WHAT TO DO »
A single number is the required answer: the count of lines in the listing below that hold the string "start".

PROVIDED RECORDS »
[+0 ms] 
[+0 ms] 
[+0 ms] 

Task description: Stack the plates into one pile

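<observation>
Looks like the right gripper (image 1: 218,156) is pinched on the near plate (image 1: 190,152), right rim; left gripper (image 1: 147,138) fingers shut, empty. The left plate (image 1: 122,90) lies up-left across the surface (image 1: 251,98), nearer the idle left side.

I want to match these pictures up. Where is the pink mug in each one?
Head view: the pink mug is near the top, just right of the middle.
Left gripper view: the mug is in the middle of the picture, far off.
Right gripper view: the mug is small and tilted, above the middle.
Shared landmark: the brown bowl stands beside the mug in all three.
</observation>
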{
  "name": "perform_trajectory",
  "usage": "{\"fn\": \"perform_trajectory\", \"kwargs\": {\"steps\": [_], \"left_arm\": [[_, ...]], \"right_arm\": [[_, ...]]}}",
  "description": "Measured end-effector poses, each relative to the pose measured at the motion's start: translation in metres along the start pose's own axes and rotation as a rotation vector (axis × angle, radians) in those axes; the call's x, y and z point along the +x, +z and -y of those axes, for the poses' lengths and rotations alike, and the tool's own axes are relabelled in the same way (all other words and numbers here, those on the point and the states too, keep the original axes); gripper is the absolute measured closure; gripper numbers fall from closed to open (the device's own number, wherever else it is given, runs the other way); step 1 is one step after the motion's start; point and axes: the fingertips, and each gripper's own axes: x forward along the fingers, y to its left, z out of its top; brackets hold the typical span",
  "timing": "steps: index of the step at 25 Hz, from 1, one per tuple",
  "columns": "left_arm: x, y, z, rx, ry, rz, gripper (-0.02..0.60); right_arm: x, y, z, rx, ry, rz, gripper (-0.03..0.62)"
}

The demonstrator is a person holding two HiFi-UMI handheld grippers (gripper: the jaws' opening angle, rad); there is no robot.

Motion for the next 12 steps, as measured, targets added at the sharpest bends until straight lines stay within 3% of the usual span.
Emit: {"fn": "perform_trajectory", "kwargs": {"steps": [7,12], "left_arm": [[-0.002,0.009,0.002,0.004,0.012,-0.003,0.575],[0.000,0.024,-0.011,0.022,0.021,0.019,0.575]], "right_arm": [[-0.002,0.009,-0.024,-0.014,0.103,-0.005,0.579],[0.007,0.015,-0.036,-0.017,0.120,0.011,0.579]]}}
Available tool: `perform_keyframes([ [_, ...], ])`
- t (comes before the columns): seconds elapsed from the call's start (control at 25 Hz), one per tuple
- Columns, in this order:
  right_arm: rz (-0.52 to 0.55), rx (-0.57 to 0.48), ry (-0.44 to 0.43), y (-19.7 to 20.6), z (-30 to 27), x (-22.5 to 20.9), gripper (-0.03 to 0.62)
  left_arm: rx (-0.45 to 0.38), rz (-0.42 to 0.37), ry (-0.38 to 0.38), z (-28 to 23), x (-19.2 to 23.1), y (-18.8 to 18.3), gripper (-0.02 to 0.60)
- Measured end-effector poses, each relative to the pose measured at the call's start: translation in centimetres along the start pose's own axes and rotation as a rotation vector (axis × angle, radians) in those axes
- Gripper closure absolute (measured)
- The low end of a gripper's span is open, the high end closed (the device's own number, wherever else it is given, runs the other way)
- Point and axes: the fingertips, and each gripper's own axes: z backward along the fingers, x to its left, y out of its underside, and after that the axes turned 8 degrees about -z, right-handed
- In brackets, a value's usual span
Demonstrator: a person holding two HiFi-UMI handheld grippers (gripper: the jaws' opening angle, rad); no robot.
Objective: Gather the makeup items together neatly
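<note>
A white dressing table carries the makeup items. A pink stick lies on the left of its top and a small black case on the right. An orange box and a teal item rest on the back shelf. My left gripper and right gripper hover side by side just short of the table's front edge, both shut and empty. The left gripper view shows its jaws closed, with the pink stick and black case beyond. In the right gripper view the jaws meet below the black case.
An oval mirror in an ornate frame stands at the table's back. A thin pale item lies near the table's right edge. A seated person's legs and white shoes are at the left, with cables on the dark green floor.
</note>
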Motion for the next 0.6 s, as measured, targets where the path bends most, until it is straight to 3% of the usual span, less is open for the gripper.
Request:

TASK SOLUTION »
3